--- EXERCISE AIM ---
Transcribe everything in the listing below exactly, except the pictures.

--- PROVIDED DATA ---
>>>>

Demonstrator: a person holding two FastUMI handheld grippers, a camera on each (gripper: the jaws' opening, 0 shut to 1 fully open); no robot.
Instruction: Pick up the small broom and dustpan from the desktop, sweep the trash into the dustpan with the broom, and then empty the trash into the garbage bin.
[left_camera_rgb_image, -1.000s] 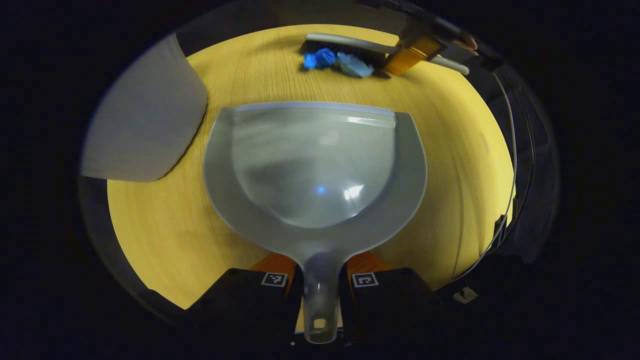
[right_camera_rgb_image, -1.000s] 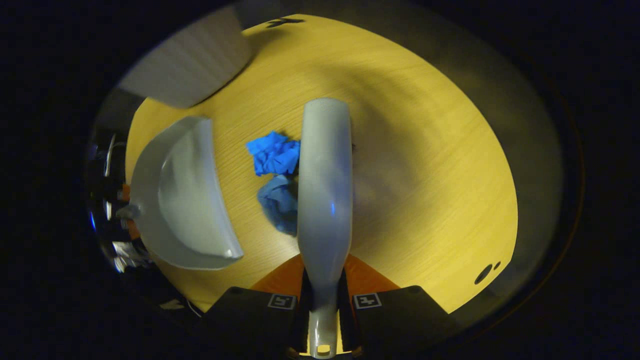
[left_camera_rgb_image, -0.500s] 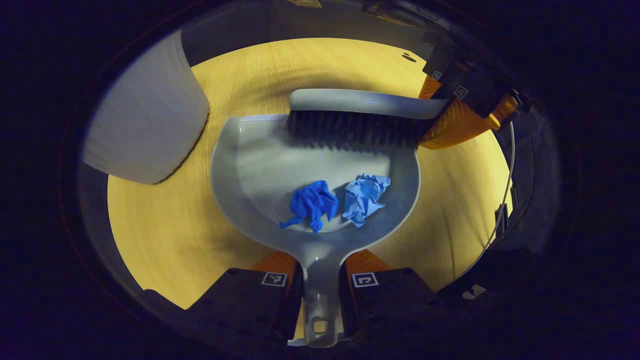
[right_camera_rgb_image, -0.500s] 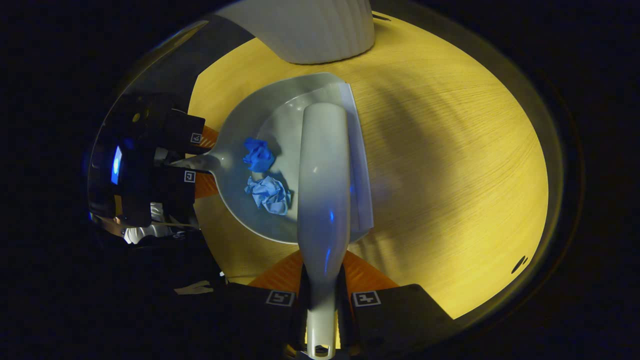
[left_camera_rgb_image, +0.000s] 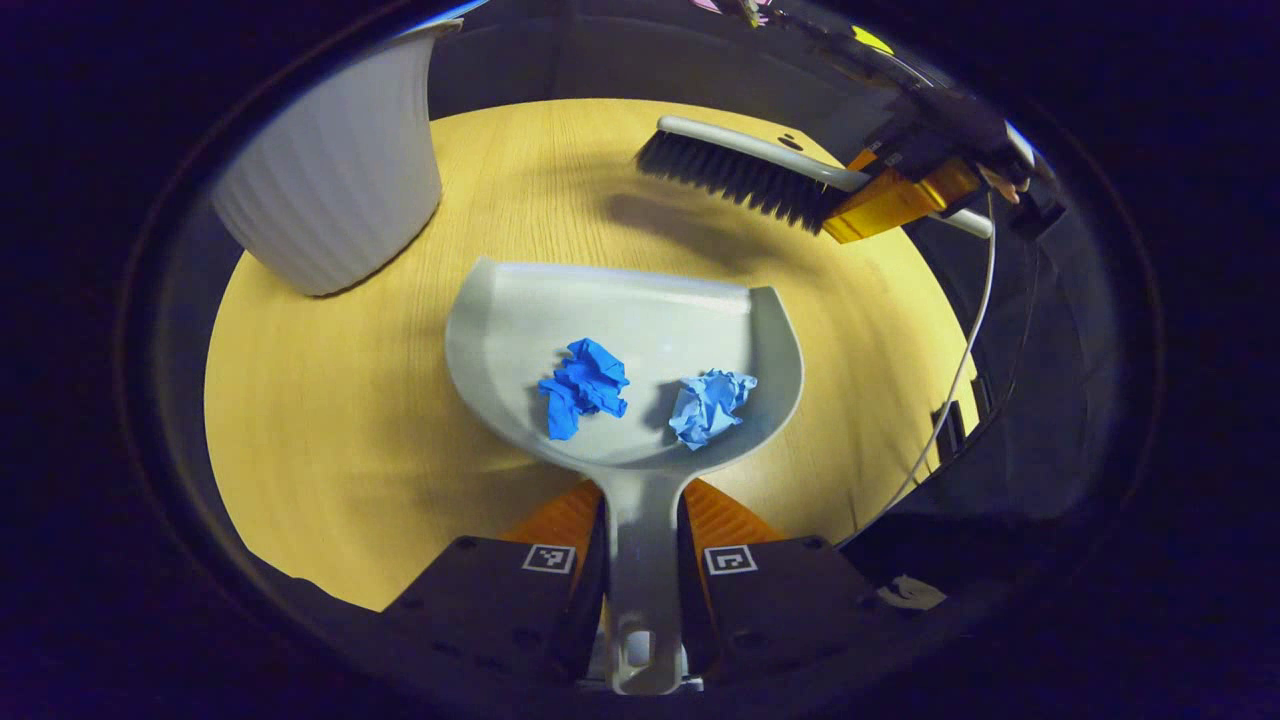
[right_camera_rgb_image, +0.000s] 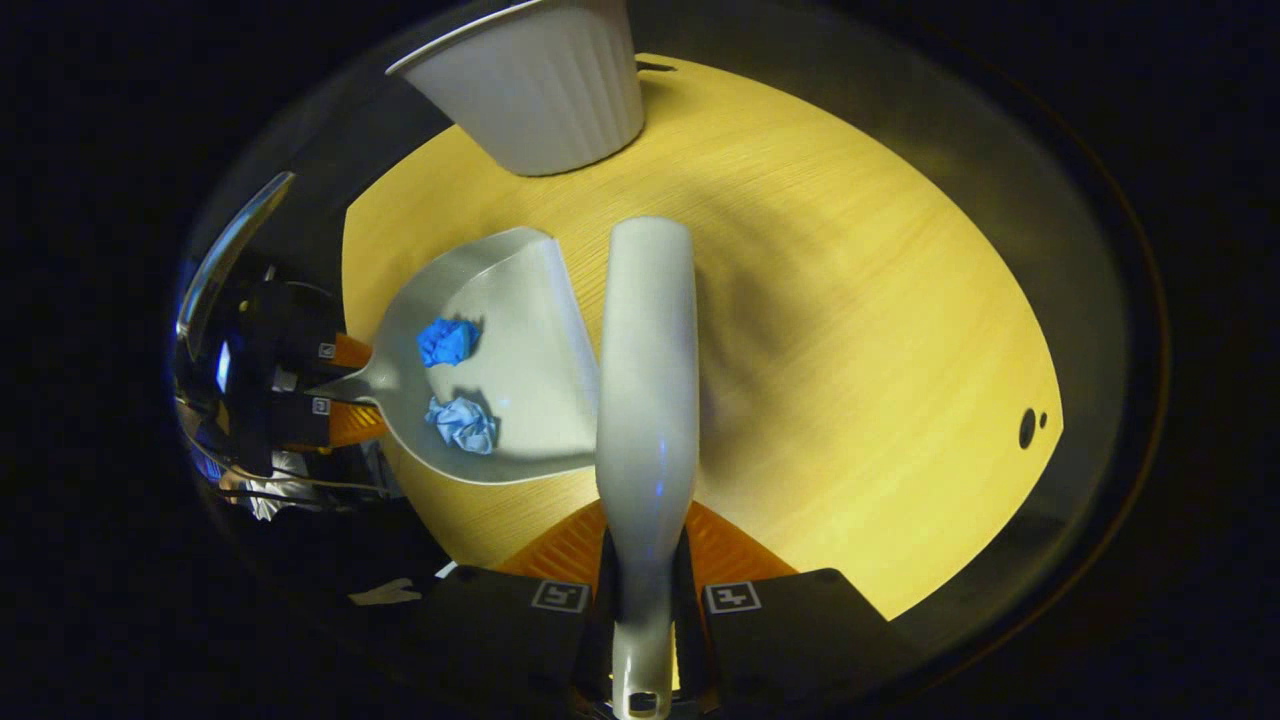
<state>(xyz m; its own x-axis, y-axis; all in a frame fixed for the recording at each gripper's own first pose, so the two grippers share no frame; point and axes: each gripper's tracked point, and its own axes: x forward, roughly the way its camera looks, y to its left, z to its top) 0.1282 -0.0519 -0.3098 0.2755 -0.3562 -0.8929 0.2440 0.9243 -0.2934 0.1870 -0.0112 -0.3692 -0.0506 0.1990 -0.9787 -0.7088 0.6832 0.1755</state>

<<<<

--- TASK OUTPUT ---
Demonstrator: a person holding two FastUMI handheld grippers, a camera on each (gripper: the jaws' opening, 0 shut to 1 fully open); no robot.
Instruction: Pick up the small broom and dustpan from the desktop, sweep the trash into the dustpan with the broom, and then empty the trash into the garbage bin.
[left_camera_rgb_image, -1.000s] 
[right_camera_rgb_image, -1.000s] 
[left_camera_rgb_image, -0.500s] 
[right_camera_rgb_image, -0.500s] 
[left_camera_rgb_image, +0.000s] 
[right_camera_rgb_image, +0.000s] 
<state>(xyz m; its own x-axis, y-axis; all in a frame fixed for the recording at each gripper's own first pose, so the two grippers share no frame; point and axes: each gripper's tracked point, and its own axes: x forward, roughly the way its camera looks, y to its left, z to its top) 0.1282 -0.0519 -0.3098 0.2755 -0.3562 -0.8929 0.2440 0.9243 -0.2934 0.1870 -0.0112 -0.3692 -0.0506 0.1990 -0.9787 -0.7088 0.6832 0.1755</state>

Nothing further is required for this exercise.